◆ **Problem requirements**: Restate every record that follows, keeping it exact.
⟨
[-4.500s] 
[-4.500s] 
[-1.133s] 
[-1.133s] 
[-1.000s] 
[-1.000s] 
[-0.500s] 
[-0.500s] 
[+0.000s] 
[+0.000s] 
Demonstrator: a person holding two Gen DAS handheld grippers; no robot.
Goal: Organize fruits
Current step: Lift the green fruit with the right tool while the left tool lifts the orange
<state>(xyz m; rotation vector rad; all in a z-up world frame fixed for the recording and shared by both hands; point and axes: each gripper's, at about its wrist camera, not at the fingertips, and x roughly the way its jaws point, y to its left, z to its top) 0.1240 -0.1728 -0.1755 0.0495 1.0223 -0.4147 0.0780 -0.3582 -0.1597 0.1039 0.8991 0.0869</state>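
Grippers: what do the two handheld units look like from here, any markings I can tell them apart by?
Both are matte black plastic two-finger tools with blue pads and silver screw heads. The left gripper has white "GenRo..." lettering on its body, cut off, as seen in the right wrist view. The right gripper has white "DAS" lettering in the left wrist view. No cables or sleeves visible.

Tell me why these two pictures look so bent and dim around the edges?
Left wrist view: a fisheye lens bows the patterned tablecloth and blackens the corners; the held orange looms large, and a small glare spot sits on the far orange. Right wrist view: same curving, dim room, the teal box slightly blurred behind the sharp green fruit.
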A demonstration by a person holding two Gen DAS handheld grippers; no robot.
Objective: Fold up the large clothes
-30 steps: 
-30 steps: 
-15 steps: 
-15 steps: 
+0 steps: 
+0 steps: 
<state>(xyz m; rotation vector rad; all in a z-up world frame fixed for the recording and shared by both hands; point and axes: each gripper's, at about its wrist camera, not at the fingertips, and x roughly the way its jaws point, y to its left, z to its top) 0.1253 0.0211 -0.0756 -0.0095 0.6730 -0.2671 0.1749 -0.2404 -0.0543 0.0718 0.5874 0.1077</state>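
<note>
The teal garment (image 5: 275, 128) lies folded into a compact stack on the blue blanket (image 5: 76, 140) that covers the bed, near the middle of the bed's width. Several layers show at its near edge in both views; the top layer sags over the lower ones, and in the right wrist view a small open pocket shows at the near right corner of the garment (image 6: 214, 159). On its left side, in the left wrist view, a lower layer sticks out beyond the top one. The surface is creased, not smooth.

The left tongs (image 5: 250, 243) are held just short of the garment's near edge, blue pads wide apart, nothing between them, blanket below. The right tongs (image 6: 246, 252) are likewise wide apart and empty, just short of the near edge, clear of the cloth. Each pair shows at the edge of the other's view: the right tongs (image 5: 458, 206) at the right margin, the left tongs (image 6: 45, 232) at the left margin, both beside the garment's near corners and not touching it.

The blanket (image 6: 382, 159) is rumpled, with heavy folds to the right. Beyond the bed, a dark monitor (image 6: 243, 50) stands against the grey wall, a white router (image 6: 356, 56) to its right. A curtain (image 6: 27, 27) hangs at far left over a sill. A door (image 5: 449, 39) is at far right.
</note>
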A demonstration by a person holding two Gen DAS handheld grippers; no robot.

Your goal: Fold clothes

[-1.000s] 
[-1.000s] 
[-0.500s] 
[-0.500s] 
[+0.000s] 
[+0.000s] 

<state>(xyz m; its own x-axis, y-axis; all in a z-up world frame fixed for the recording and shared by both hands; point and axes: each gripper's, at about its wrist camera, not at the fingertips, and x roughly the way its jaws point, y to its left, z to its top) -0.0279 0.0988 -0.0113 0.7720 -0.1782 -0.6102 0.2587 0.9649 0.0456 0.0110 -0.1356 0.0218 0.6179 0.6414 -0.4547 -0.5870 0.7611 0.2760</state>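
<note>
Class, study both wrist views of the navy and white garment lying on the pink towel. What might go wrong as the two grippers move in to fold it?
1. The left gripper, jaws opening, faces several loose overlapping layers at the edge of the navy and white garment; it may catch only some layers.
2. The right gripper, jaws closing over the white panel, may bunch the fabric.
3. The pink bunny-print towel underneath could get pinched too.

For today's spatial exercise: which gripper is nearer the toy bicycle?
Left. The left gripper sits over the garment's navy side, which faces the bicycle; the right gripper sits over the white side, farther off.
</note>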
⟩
◆ **Exercise output**:
[-4.500s] 
[-4.500s] 
[-1.133s] 
[-1.133s] 
[-1.000s] 
[-1.000s] 
[-0.500s] 
[-0.500s] 
[+0.000s] 
[+0.000s] 
Demonstrator: a person holding two Gen DAS handheld grippers; no robot.
Goal: Organize fruits
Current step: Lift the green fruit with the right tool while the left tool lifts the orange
<state>(xyz m; rotation vector rad; all in a z-up world frame fixed for the recording and shared by both hands; point and axes: each gripper's, at about its wrist camera, not at the fingertips, and x roughly the way its jaws point, y to its left, z to its top) 0.1240 -0.1728 -0.1755 0.0495 1.0223 -0.4147 0.0780 -0.3582 -0.1597 0.1039 0.8991 0.0869</state>
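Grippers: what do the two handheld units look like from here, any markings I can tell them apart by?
Both are matte black plastic two-finger tools with blue pads and silver screw heads. The left gripper has white "GenRo..." lettering on its body, cut off, as seen in the right wrist view. The right gripper has white "DAS" lettering in the left wrist view. No cables or sleeves visible.

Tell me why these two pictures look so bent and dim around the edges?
Left wrist view: a fisheye lens bows the patterned tablecloth and blackens the corners; the held orange looms large, and a small glare spot sits on the far orange. Right wrist view: same curving, dim room, the teal box slightly blurred behind the sharp green fruit.
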A demonstration by a person holding two Gen DAS handheld grippers; no robot.
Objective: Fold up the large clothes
-30 steps: 
-30 steps: 
-15 steps: 
-15 steps: 
+0 steps: 
+0 steps: 
<state>(xyz m; rotation vector rad; all in a z-up world frame fixed for the recording and shared by both hands; point and axes: each gripper's, at about its wrist camera, not at the fingertips, and x roughly the way its jaws point, y to its left, z to its top) 0.1253 0.0211 -0.0756 -0.0095 0.6730 -0.2671 0.1749 -0.2404 -0.0543 0.0718 0.5874 0.1077</state>
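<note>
The teal garment (image 5: 275, 128) lies folded into a compact stack on the blue blanket (image 5: 76, 140) that covers the bed, near the middle of the bed's width. Several layers show at its near edge in both views; the top layer sags over the lower ones, and in the right wrist view a small open pocket shows at the near right corner of the garment (image 6: 214, 159). On its left side, in the left wrist view, a lower layer sticks out beyond the top one. The surface is creased, not smooth.

The left tongs (image 5: 250, 243) are held just short of the garment's near edge, blue pads wide apart, nothing between them, blanket below. The right tongs (image 6: 246, 252) are likewise wide apart and empty, just short of the near edge, clear of the cloth. Each pair shows at the edge of the other's view: the right tongs (image 5: 458, 206) at the right margin, the left tongs (image 6: 45, 232) at the left margin, both beside the garment's near corners and not touching it.

The blanket (image 6: 382, 159) is rumpled, with heavy folds to the right. Beyond the bed, a dark monitor (image 6: 243, 50) stands against the grey wall, a white router (image 6: 356, 56) to its right. A curtain (image 6: 27, 27) hangs at far left over a sill. A door (image 5: 449, 39) is at far right.
</note>
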A demonstration by a person holding two Gen DAS handheld grippers; no robot.

Your goal: Fold clothes

[-1.000s] 
[-1.000s] 
[-0.500s] 
[-0.500s] 
[+0.000s] 
[+0.000s] 

<state>(xyz m; its own x-axis, y-axis; all in a z-up world frame fixed for the recording and shared by both hands; point and axes: each gripper's, at about its wrist camera, not at the fingertips, and x roughly the way its jaws point, y to its left, z to its top) -0.0279 0.0988 -0.0113 0.7720 -0.1782 -0.6102 0.2587 0.9649 0.0456 0.0110 -0.1356 0.0218 0.6179 0.6414 -0.4547 -0.5870 0.7611 0.2760</state>
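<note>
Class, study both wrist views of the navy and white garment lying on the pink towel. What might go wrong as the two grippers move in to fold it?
1. The left gripper, jaws opening, faces several loose overlapping layers at the edge of the navy and white garment; it may catch only some layers.
2. The right gripper, jaws closing over the white panel, may bunch the fabric.
3. The pink bunny-print towel underneath could get pinched too.

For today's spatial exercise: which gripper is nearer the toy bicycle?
Left. The left gripper sits over the garment's navy side, which faces the bicycle; the right gripper sits over the white side, farther off.
</note>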

The output requires no additions.